To me it seems like preprints in experimental biology are less popular compared with many other fields. Do you also feel this?

Yes, I do feel it but I don’t know the reason why we have been slower to adopt preprints. I think in general, there might be some reluctance to put your work out there in the world without any vetting, and thereby risking looking foolish. Every time I am collaborating with colleagues on a project, I try to push them to preprint the work. Sometimes it’s easy to convince them and sometimes it’s more challenging – in the latter cases, the arguments are usually that they are not comfortable to put the work out before it is peer reviewed.

Nevertheless, I do think that people in the physiology field are starting to use preprints more. An important step in this direction has been journals allowing – and having a system – to submit to a preprint server at the same time as submitting to the journal.

 

Your support for open science also shows on the MacMillan lab website, where the reader can check out conference posters by your students.

Yeah, I think this is a good way to show what we are up to at the moment. It’s also helpful from a recruitment perspective; this way people can see that students in my lab are accomplishing things and succeeding, so they can accomplish things and succeed too.

I also benefit from being in a field that is not highly competitive. I’m not holding any of our data close to my chest, because the chances of me being scooped are relatively low. There is way more diversity in insects than we can possibly study!

 

 

 

What was your main motivation for joining the preLights project?

As I mentioned before, making sure that people are being able to access information that they have paid for is critical. Apart from that, our time as academics is always being assaulted from different directions, so having some process that helps us point to interesting things as soon as they come out and also summarize them for us is really helpful. Finally, being part of preLights also helps in reading more widely; it’s very easy to fall into the trap of just reading things that fall into your lap or are closely related to what you are doing. But that’s often not where the best insights come from! I’ve also intended to write preLights posts as a lab exercise; this hasn’t really taken off yet, but I hope that I can still get my students excited about it.

 

Now as a junior PI, do you enjoy different aspects of science compared to when you were a PhD student and a postdoc? And what’s the best part of being a group leader?
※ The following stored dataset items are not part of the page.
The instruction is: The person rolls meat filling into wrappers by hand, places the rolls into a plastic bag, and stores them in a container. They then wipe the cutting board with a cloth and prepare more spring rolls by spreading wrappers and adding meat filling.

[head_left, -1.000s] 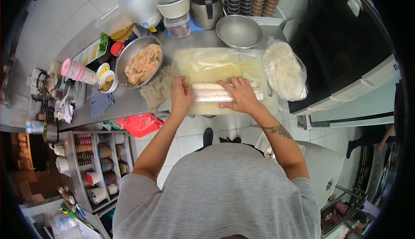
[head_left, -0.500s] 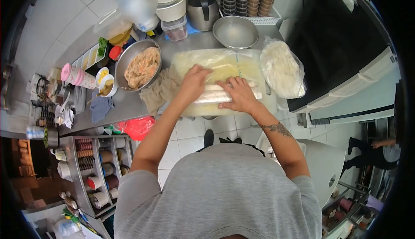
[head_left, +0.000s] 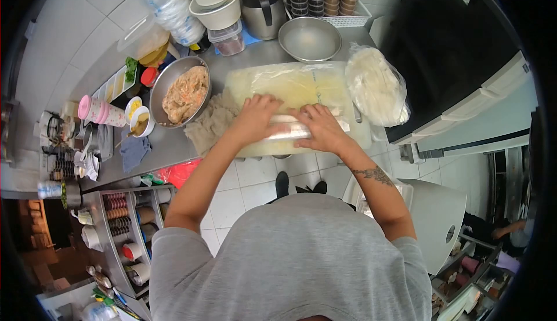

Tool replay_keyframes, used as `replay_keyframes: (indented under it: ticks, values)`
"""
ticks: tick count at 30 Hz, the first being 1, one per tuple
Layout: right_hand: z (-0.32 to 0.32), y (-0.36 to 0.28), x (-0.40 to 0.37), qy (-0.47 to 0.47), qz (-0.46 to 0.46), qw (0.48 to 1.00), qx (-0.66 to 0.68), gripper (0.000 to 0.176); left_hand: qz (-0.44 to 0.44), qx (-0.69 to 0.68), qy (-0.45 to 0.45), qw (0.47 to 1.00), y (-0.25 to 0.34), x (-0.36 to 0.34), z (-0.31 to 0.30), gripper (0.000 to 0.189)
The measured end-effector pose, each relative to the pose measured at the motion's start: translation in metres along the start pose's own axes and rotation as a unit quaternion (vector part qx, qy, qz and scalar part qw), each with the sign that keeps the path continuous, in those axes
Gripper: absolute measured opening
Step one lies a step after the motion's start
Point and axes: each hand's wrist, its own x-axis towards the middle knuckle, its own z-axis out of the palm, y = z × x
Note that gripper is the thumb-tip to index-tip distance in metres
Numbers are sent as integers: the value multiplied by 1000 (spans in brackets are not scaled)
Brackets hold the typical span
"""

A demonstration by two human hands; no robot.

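A whitish roll wrapped in clear film (head_left: 299,131) lies crosswise on the pale cutting board (head_left: 362,137), near its front edge. My left hand (head_left: 254,119) rests over the roll's left end, fingers spread and stretched towards the back; its thumb is blurred. Over the right part, my right hand (head_left: 322,129) straddles the roll, fingers curved over the far side and thumb on the near side. Behind my hands, clear plastic film (head_left: 290,80) covers the board. Both hands hide parts of the roll, and its contents cannot be made out.
Left of the board are a crumpled cloth (head_left: 212,125) and a steel bowl (head_left: 155,98) of orange-flecked pale mixture. A steel bowl (head_left: 310,40) and a thermal jug (head_left: 264,11) stand behind. At right lies a plastic bag of white stuff (head_left: 378,89); a person's arm (head_left: 510,228) shows far right.
My left hand's fingers, bent near the film before, are now spread out over the roll's left end. My right hand stays on the roll. The view has shifted slightly.
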Motion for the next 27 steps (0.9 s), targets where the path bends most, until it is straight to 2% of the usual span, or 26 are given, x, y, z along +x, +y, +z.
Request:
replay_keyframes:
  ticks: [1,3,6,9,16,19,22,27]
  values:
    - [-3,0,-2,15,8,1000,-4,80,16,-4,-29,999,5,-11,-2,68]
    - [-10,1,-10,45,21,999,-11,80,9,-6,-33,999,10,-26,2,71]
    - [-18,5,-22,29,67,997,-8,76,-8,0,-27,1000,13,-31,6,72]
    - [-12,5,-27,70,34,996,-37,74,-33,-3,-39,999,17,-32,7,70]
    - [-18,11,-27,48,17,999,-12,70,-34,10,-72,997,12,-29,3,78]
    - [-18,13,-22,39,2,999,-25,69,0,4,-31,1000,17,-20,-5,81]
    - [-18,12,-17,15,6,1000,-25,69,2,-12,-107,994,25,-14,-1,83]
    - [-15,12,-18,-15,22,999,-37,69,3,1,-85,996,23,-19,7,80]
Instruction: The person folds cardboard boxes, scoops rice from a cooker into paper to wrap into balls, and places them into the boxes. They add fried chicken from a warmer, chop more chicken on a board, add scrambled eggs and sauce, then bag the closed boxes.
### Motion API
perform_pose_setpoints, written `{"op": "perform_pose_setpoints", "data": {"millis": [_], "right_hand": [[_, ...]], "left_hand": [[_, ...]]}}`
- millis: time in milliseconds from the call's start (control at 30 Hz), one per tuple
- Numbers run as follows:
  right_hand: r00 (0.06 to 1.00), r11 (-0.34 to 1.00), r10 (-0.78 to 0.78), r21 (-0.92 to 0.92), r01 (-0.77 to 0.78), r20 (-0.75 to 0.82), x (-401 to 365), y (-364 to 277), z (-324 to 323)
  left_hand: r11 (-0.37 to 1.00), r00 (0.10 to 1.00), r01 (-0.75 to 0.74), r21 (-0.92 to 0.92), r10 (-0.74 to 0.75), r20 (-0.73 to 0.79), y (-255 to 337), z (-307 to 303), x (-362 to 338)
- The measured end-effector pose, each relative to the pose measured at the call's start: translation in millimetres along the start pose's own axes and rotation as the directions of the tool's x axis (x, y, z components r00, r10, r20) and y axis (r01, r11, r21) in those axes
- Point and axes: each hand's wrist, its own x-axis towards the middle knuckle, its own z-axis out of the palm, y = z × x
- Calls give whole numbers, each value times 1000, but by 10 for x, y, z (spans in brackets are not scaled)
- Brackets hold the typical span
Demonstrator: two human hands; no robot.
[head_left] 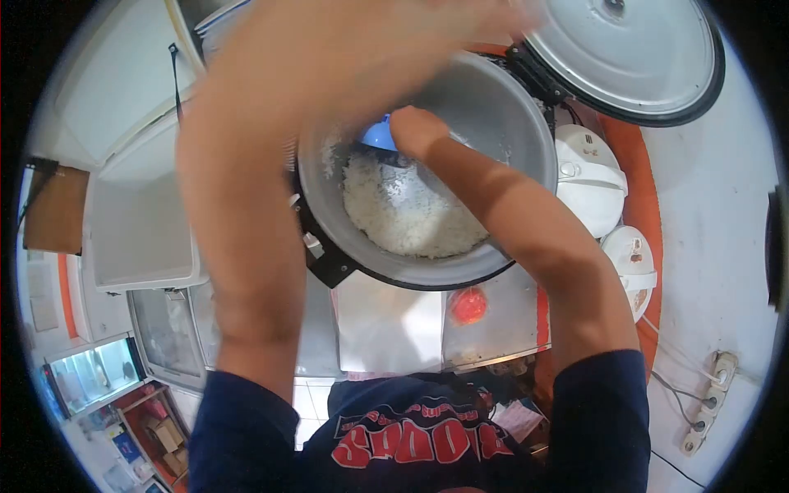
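A large silver rice cooker pot with its lid swung up holds cooked white rice. My right hand reaches inside the pot, fingers closed around a small blue bowl low over the rice near the left wall. My left hand is raised close to the camera, above the back left of the pot, its fingertips overlapping the lid's edge in this view. Motion smears its fingers. In front of the pot lies a stack of white paper sheets, with a red bundle in clear plastic beside it.
Two white rice cookers stand to the right of the pot. A power strip with cables hangs farther right. At the left sits a large white box with its lid raised, near a glass-sided case.
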Motion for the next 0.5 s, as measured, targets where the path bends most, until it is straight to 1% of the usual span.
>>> {"op": "perform_pose_setpoints", "data": {"millis": [33,67,100,133,167,200,233,300,333,367,400,433,500], "right_hand": [[1000,1000,0,-3,0,2,66,-68,100],[1000,1000,-7,-23,7,18,119,-141,189],[999,999,-10,-39,11,41,150,-193,253],[999,999,-1,-38,3,45,152,-224,250],[992,997,-40,-62,48,118,130,-250,223],[978,992,-79,-86,97,193,102,-283,211],[976,992,-70,-90,90,204,74,-329,220],[951,984,-91,-118,131,296,33,-415,223],[951,983,-87,-129,130,298,3,-439,253],[934,983,-109,-104,153,340,-51,-461,293],[916,982,-130,-78,172,380,-104,-464,325],[918,983,-121,-85,164,378,-197,-482,283],[873,997,-68,-9,83,483,-425,-496,219]], "left_hand": [[986,984,160,-53,-164,-76,-115,-48,-549],[947,929,296,-125,-315,-192,-197,-56,-1110],[929,844,299,-218,-364,-394,-397,72,-1578],[950,787,296,-98,-301,-538,-564,208,-2088],[958,743,270,-100,-273,-612,-768,402,-2563],[964,742,263,-40,-228,-630,-881,573,-2720],[966,738,257,18,-184,-649,-920,734,-2810],[956,718,292,1,-218,-661,-1026,948,-2833],[948,703,319,1,-236,-671,-1081,1015,-2829],[956,677,292,2,-205,-707,-1130,1051,-2838],[958,675,287,-5,-206,-709,-1147,1059,-2837],[958,665,285,-18,-211,-717,-1153,1069,-2830],[957,662,287,-41,-229,-714,-1132,1088,-2850]]}}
Throughout my training, I was always excited to be in the lab and do hands-on experiments with animals. These days I get excited about data analysis more than anything; I love it when students show me data! I’m sometimes almost trying to steal it from them and do data analysis to get to the answer quicker. I also really enjoy writing now – this is something that kind of just happened organically over time.

As a PI, the thing I enjoy the most is seeing my students grow as scientists. They often come in the lab with no experience with insects – which was the same case for me when I was an undergrad – and watching them get interested about questions, generate new data and generate new knowledge is very rewarding! It’s just really exciting to watch someone go through those same experiences you had as a trainee.

 

Finally, tell us something that people would not know about you!

When I was starting university, I applied both for biology and for visual art, so I was very close to becoming an artist. Although I’m glad it turned out the way it did, I do try to incorporate art into much of the stuff I do. For example, a lot of my papers have little cartoons in them, and I’ve taught myself how to make flash animations and incorporate these into my presentations – I think they make the talks more engaging for people. It’s interesting how these two things – art and science – may seem so different from each other, but skills in one can definitely translate into the other.